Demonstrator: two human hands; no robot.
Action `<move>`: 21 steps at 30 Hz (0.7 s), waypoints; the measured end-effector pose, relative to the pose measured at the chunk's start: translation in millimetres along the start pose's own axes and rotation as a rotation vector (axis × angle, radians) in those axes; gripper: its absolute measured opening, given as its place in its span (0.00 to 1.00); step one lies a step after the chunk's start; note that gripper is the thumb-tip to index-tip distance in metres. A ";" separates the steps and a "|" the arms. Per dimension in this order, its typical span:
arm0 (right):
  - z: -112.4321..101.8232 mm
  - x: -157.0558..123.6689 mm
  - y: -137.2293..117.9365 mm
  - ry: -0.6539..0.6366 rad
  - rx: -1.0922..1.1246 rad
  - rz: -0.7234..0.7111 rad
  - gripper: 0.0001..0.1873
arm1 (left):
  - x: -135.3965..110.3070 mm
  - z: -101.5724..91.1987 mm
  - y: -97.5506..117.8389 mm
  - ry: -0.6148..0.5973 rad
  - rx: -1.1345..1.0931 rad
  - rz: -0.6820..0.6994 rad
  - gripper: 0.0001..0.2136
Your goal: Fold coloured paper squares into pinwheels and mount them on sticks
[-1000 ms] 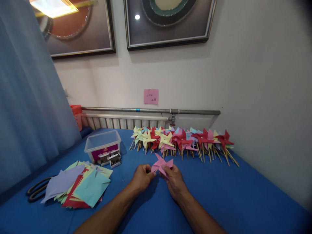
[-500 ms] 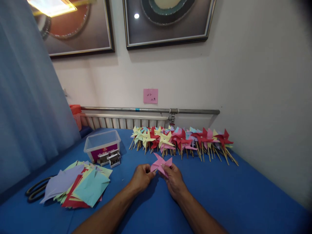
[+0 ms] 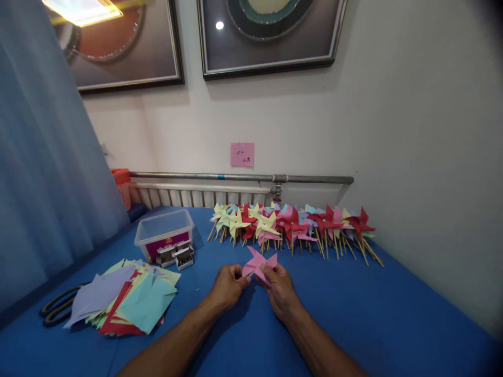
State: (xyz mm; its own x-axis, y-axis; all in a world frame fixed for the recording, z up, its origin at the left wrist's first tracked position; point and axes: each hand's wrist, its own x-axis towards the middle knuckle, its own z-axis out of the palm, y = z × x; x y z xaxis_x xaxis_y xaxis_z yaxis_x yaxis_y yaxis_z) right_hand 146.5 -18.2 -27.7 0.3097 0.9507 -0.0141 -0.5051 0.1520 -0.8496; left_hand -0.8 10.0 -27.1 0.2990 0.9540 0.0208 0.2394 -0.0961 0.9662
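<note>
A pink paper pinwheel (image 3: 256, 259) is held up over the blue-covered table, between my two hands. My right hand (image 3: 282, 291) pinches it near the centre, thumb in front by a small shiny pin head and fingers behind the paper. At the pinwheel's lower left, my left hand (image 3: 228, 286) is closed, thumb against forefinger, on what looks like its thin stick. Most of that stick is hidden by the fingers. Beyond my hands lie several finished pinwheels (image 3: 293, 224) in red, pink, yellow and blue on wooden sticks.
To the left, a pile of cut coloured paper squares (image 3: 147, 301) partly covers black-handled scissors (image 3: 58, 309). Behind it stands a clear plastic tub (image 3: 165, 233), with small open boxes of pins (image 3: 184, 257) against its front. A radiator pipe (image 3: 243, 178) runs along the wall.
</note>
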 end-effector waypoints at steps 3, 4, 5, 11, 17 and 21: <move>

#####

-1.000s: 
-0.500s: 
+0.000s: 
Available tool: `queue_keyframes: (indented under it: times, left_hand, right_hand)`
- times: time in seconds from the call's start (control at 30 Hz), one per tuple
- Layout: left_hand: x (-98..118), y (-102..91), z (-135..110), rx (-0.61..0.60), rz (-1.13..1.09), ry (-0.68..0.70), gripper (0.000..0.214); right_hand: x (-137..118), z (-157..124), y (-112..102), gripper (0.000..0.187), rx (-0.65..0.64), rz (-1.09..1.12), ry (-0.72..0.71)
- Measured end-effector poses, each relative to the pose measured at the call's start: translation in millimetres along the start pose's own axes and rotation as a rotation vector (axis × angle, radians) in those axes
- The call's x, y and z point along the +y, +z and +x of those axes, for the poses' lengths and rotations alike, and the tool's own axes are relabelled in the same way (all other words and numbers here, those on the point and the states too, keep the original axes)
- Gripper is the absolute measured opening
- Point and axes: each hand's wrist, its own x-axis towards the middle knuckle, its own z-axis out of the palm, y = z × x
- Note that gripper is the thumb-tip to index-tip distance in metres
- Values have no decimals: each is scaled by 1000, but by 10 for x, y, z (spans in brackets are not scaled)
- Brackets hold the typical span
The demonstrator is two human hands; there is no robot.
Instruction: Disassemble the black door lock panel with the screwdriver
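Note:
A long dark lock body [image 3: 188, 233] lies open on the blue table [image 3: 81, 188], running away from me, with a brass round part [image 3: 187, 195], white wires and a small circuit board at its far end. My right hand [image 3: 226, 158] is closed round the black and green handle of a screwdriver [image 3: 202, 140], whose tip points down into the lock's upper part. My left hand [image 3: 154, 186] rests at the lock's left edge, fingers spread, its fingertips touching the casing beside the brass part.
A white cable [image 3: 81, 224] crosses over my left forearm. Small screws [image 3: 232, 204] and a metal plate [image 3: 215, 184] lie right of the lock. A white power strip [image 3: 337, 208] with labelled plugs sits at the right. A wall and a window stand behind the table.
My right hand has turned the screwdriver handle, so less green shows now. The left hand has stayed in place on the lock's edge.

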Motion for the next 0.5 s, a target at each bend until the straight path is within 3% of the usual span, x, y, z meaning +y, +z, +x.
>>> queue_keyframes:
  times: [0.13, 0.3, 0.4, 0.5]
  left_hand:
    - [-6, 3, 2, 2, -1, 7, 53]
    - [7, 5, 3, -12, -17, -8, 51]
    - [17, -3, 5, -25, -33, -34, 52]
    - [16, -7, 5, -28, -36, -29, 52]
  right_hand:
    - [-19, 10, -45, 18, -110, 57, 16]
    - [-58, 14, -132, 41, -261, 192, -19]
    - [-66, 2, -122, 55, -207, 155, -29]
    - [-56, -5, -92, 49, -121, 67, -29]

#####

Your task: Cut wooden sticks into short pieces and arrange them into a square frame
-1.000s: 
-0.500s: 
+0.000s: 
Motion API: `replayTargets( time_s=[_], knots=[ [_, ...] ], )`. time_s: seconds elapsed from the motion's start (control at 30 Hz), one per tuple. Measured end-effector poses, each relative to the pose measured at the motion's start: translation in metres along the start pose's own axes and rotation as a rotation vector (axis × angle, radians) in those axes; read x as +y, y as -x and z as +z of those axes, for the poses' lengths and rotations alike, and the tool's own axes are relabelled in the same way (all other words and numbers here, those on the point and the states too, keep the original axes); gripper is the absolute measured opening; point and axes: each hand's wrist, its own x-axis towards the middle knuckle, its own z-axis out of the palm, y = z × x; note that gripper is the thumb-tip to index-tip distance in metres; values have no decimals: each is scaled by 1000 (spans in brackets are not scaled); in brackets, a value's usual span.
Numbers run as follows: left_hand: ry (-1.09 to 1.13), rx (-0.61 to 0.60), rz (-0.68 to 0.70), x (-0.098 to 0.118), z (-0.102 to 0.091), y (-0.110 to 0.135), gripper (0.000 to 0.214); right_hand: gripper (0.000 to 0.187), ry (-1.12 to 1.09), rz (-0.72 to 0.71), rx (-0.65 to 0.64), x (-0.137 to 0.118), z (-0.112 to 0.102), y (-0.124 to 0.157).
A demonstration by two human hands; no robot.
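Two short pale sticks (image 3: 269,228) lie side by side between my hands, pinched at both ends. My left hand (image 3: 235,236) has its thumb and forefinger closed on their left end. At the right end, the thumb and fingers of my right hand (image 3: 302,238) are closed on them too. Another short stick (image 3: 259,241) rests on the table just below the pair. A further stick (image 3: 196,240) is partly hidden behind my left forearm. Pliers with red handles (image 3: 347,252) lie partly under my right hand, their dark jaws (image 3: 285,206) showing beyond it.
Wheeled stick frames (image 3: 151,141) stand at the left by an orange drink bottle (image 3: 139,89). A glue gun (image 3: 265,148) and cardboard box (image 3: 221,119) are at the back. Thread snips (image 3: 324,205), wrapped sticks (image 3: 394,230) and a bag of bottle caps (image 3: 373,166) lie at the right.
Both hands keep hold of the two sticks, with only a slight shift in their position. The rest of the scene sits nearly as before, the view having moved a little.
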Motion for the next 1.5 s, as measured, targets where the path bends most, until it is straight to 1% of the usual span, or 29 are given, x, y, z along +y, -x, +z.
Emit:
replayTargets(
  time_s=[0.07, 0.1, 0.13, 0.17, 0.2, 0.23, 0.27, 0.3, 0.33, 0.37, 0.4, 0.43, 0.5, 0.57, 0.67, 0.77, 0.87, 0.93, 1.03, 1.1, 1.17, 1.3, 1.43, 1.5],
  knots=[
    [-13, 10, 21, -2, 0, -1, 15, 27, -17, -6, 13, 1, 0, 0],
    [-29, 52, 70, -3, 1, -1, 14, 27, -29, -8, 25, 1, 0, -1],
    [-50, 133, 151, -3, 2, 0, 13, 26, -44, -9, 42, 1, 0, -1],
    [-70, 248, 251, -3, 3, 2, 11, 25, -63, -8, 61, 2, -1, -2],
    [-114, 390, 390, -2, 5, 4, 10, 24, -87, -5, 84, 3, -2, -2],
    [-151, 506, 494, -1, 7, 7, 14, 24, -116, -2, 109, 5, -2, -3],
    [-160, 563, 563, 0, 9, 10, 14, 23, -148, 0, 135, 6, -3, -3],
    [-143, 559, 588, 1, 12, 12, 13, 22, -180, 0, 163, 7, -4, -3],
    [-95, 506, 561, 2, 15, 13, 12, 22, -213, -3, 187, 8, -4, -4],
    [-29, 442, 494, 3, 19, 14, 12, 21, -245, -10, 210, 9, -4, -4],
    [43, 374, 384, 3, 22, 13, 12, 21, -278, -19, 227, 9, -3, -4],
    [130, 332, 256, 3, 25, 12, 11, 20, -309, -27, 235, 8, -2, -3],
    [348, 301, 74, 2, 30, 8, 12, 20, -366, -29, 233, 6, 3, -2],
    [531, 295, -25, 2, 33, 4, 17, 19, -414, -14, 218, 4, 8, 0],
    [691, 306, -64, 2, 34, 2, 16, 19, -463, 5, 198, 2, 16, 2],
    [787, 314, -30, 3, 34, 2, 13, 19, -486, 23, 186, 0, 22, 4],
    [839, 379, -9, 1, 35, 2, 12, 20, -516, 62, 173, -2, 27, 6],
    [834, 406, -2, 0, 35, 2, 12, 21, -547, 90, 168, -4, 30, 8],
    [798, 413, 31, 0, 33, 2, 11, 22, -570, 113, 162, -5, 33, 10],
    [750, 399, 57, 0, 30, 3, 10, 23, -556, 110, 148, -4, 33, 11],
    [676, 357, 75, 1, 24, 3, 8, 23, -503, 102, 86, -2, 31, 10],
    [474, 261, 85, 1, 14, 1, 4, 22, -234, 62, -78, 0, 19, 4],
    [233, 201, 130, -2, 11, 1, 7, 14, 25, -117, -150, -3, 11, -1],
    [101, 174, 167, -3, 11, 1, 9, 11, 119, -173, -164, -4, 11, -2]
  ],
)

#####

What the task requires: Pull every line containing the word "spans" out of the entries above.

Output:
- Values have no decimals: each is scaled by 1000, but by 10 for x, y, z (spans in brackets are not scaled)
Motion API: `replayTargets( time_s=[_], knots=[ [_, ...] ], )`. time_s: seconds elapsed from the motion's start (control at 30 Hz), one per tuple. Measured end-effector poses, each relative to the pose measured at the motion's start: translation in metres along the start pose's own axes and rotation as a rotation vector (axis × angle, radians) in those axes; read x as +y, y as -x and z as +z of those axes, for the poses' lengths and rotations alike, and the tool's own axes are relabelled in the same way (all other words and numbers here, those on the point and the states too, keep the original axes); gripper is the absolute measured opening; point and axes: each hand's wrist, its own x-axis towards the middle knuckle, its own z-axis out of the palm, y = z × x; note that gripper is the thumb-tip to index-tip distance in metres; values have no decimals: each is scaled by 1000 (spans in brackets are not scaled); in brackets, a value's usual span.

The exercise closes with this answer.